Mas essa confiança começou a rachar quando uma cobrança de 3.000 dólares por um luxuoso SPA apareceu no nosso extrato bancário. Decidida a descobrir a verdade, segui as pistas – e o que encontrei destruiu meu mundo.
Sempre acreditei que a confiança é como um jardim bem cuidado. Você rega com amor, remove as ervas daninhas e garante que receba luz suficiente para florescer forte e belo. E foi exatamente isso que eu fiz durante todos esses anos ao lado de Ethan.
Acreditei nele, acreditei em nós. Tínhamos uma vida boa – ou pelo menos era o que eu pensava. Duas crianças, uma casa com uma varanda que rangia ao balançar da cadeira, e pizzas nas noites de sexta-feira.
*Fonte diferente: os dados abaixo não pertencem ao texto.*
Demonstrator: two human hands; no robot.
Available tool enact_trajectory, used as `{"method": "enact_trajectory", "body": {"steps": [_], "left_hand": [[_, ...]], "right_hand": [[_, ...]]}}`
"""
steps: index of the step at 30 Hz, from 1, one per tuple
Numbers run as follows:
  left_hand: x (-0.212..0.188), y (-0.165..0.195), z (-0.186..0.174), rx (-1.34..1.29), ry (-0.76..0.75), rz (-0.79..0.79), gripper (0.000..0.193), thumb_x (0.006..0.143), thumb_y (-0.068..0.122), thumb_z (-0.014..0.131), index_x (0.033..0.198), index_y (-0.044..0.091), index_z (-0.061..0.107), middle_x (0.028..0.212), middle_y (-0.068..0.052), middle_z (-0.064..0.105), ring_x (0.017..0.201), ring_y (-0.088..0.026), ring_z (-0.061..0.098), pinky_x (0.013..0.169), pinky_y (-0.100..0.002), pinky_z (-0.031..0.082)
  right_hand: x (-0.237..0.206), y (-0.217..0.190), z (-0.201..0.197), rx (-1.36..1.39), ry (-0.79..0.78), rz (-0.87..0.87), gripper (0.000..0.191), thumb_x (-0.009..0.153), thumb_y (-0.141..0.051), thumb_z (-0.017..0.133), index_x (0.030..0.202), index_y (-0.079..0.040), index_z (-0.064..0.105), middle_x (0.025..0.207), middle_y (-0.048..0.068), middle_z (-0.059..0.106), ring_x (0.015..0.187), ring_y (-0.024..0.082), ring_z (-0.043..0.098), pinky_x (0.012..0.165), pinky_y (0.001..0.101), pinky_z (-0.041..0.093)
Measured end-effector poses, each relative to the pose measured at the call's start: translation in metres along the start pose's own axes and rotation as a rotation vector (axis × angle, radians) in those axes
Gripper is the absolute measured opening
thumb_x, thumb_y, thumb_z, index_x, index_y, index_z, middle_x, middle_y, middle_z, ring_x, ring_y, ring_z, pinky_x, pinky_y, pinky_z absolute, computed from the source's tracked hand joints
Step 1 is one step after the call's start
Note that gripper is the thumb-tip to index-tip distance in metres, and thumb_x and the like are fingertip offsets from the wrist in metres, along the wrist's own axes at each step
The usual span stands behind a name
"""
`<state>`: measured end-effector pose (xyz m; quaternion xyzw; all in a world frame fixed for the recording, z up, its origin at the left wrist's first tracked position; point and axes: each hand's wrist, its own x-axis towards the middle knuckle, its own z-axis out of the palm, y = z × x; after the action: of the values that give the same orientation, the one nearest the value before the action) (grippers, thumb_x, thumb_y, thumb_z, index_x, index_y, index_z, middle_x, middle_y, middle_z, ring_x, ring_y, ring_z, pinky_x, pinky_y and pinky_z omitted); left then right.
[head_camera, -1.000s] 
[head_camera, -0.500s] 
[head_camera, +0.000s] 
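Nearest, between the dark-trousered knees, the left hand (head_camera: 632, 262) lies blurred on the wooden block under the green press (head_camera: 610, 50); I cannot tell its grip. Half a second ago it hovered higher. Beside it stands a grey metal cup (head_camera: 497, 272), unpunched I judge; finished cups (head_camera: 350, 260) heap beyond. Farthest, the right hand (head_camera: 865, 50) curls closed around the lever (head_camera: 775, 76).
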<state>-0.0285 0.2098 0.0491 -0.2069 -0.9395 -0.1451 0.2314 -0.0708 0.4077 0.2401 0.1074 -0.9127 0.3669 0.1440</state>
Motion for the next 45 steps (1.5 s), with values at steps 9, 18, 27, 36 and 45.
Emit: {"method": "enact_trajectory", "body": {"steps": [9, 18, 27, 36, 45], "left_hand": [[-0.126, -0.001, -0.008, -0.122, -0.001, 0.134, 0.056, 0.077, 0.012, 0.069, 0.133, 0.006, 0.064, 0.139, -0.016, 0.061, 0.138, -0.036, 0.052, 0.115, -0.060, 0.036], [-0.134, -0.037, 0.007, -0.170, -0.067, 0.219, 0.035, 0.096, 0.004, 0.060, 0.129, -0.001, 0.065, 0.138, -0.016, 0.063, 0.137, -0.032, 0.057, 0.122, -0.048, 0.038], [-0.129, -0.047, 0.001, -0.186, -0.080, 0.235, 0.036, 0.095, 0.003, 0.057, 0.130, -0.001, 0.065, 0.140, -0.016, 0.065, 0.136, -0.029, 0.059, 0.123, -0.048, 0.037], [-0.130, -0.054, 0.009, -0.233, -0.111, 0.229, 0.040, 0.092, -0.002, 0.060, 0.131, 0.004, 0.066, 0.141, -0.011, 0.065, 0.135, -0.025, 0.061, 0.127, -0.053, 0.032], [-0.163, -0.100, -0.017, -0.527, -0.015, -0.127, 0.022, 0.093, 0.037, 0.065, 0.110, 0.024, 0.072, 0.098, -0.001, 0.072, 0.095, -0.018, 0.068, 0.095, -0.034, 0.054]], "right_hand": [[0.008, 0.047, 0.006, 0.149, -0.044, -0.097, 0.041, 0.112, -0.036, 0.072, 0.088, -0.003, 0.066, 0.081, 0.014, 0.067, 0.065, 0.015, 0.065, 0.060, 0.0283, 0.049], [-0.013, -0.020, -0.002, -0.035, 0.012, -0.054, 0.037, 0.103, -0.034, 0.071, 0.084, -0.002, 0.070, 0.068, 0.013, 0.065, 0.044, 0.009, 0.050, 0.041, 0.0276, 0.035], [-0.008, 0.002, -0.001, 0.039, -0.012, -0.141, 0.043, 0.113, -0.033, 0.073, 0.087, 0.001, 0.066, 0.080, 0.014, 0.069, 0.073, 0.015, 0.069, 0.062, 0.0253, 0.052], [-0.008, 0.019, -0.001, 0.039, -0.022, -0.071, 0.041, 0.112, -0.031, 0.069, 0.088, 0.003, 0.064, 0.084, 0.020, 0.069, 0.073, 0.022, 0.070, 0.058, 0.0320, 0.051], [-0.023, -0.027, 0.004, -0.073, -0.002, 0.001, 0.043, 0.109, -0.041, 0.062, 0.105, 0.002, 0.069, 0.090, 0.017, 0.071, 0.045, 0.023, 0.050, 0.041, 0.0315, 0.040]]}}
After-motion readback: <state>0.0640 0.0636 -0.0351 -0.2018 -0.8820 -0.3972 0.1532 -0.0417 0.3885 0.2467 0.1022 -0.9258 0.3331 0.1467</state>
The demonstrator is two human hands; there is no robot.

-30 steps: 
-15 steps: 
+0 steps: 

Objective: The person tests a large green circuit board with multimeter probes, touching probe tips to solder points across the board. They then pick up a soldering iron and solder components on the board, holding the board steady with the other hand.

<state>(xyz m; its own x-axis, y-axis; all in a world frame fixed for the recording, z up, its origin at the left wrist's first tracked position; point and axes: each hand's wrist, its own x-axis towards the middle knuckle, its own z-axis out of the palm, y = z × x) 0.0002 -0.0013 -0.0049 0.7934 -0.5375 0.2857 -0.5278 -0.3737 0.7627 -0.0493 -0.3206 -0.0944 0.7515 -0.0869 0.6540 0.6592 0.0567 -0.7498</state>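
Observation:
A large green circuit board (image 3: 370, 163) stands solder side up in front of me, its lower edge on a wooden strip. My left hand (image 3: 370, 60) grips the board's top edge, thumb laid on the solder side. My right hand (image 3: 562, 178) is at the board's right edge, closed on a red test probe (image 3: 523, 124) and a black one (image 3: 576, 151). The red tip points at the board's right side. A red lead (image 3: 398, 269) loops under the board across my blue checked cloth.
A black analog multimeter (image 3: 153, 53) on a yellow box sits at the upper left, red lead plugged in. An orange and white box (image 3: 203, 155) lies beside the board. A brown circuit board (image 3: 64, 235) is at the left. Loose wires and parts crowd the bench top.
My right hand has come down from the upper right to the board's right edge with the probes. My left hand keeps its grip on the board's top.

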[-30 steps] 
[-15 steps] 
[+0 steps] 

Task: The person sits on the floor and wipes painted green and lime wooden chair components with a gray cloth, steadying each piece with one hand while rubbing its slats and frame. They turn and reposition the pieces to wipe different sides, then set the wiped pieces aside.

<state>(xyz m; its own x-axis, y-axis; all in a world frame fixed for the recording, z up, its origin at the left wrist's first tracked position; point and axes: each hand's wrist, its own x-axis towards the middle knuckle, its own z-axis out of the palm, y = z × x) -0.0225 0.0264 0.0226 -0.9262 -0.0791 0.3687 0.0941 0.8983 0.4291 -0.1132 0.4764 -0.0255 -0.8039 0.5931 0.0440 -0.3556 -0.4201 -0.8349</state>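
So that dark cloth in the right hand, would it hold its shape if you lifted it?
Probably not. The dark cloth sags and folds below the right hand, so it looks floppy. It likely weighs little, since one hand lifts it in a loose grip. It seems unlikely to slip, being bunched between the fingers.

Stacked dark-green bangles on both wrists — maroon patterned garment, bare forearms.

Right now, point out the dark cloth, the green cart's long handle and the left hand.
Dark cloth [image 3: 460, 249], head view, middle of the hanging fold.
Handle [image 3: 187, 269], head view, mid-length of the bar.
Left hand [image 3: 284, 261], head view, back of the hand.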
Ethan era o tipo de homem que todos admiravam: trabalhador, dedicado, um pai presente. E então, havia Rachel, a tal “esposa de trabalho” dele. Nos conhecemos várias vezes, e eu gostava dela. Rachel era engraçada, simpática e sempre falava do marido com carinho.
Não éramos amigas, mas eu ficava feliz que Ethan tivesse uma colega como ela. Costumava brincar sobre Rachel durante o jantar, dizendo que era ótimo ele ter alguém para ajudá-lo a manter a sanidade nas longas noites de trabalho.
Ethan sempre ria e fazia comentários vagos sobre a “paixão dela por planilhas”. Por anos, admirei a parceria deles. Pareciam yin e yang no trabalho – ou, pelo menos, foi isso que escolhi acreditar. Mas ultimamente, algo estava diferente.
Não eram apenas as horas extras ou as mensagens constantes. Era o sorriso dele quando olhava para o telefone – um sorriso que não era mais para mim. E então veio a desculpa sobre as férias de Natal.

“Não podemos bancar este ano”, disse Ethan casualmente enquanto lavava os pratos. “Tem certeza?”, perguntei, tentando esconder minha decepção. “Achei que já estava tudo planejado.” Ele desviou o olhar, enxaguando um prato.
“Estava, mas tivemos gastos inesperados… talvez no próximo ano.” Suspirei, aceitando com relutância. “Tudo bem, próximo ano, então.” Eu quis acreditar nele. Mas algo não fazia sentido. Foi então que me deparei com a cobrança misteriosa.
Enquanto revisava as despesas do mês, vi: 3.000 dólares pelo “Tranquility Luxe Spa”. De início, pensei que fosse um erro. Talvez um problema com o cartão. Mas o que me congelou por dentro foi a data: sábado seguinte.
De repente, tudo ficou claro. Aquela noite, sentei-me ao lado dele no sofá, a dúvida transformando-se em certeza. Ele estava ali, sorrindo para o telefone como se eu nem existisse. “Planos para sábado?”, perguntei casualmente.
“Trabalho”, respondeu rapidamente. “Preciso finalizar um projeto importante. Por quê?” “Ah, nada demais. Pensei em levar as crianças ao parque.” “Outro dia.” E foi isso. Eu sabia que ele mentia. E sabia que precisava de provas.
No sábado de manhã, despedi-me dele como de costume. Assim que ele saiu, pedi à babá para cuidar das crianças. Dirigi até o SPA com o coração batendo como um tambor. Dentro, cercada pelo aroma de eucalipto e sofisticação, encontrei o que temia.
Ethan e Rachel. De roupões brancos e luxuosos, sentados lado a lado como recém-casados em lua de mel. Ela riu, inclinando-se para ele, e Ethan acariciou o rosto dela com uma ternura que eu não via há meses.
O choque percorreu meu corpo. Mas eu não desmoronaria ali. Não na frente deles. Caminhei até a recepção com a expressão serena de uma atriz no palco. “Posso ajudar?”, perguntou a recepcionista com um sorriso profissional.
“Sim, quero agendar uma massagem surpresa para o casal Ethan e Rachel.” Ela digitou animada. “Que ideia fofa! Vou avisá-los agora mesmo.” “Não”, interrompi suavemente, com um sorriso contido. “É uma surpresa.” Ela piscou para mim. “Entendido!”